## What is needed:
Could you transcribe all of the data word for word?

Record excerpts Block Start

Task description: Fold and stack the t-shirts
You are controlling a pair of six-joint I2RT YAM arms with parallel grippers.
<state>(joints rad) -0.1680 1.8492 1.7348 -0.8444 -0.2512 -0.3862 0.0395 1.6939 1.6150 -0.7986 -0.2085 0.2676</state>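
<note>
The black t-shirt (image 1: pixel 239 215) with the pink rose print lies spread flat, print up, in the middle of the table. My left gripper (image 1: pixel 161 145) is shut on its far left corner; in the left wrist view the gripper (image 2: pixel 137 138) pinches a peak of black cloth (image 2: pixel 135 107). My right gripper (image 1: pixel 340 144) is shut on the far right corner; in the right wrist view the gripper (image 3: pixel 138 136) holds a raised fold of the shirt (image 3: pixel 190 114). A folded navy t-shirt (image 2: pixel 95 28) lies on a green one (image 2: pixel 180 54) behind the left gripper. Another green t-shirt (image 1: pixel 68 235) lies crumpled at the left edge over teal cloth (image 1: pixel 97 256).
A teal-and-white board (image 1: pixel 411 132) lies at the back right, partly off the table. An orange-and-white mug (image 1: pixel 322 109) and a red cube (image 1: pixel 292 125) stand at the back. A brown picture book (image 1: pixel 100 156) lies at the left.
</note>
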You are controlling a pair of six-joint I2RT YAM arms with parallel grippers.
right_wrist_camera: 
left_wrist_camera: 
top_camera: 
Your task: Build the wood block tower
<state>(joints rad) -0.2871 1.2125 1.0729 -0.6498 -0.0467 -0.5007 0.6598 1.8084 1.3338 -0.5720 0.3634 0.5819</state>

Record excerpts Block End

## Result:
Task description: Fold and stack the t-shirts
You are controlling a pair of six-joint I2RT YAM arms with parallel grippers.
<state>(joints rad) -0.1680 1.8492 1.7348 -0.8444 -0.2512 -0.3862 0.0395 1.6939 1.6150 -0.7986 -0.2085 0.2676</state>
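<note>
The black t-shirt (image 1: pixel 239 215) with the pink rose print lies spread flat, print up, in the middle of the table. My left gripper (image 1: pixel 161 145) is shut on its far left corner; in the left wrist view the gripper (image 2: pixel 137 138) pinches a peak of black cloth (image 2: pixel 135 107). My right gripper (image 1: pixel 340 144) is shut on the far right corner; in the right wrist view the gripper (image 3: pixel 138 136) holds a raised fold of the shirt (image 3: pixel 190 114). A folded navy t-shirt (image 2: pixel 95 28) lies on a green one (image 2: pixel 180 54) behind the left gripper. Another green t-shirt (image 1: pixel 68 235) lies crumpled at the left edge over teal cloth (image 1: pixel 97 256).
A teal-and-white board (image 1: pixel 411 132) lies at the back right, partly off the table. An orange-and-white mug (image 1: pixel 322 109) and a red cube (image 1: pixel 292 125) stand at the back. A brown picture book (image 1: pixel 100 156) lies at the left.
</note>
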You are controlling a pair of six-joint I2RT YAM arms with parallel grippers.
right_wrist_camera: 
left_wrist_camera: 
top_camera: 
Your task: Build the wood block tower
<state>(joints rad) -0.2871 1.2125 1.0729 -0.6498 -0.0467 -0.5007 0.6598 1.8084 1.3338 -0.5720 0.3634 0.5819</state>

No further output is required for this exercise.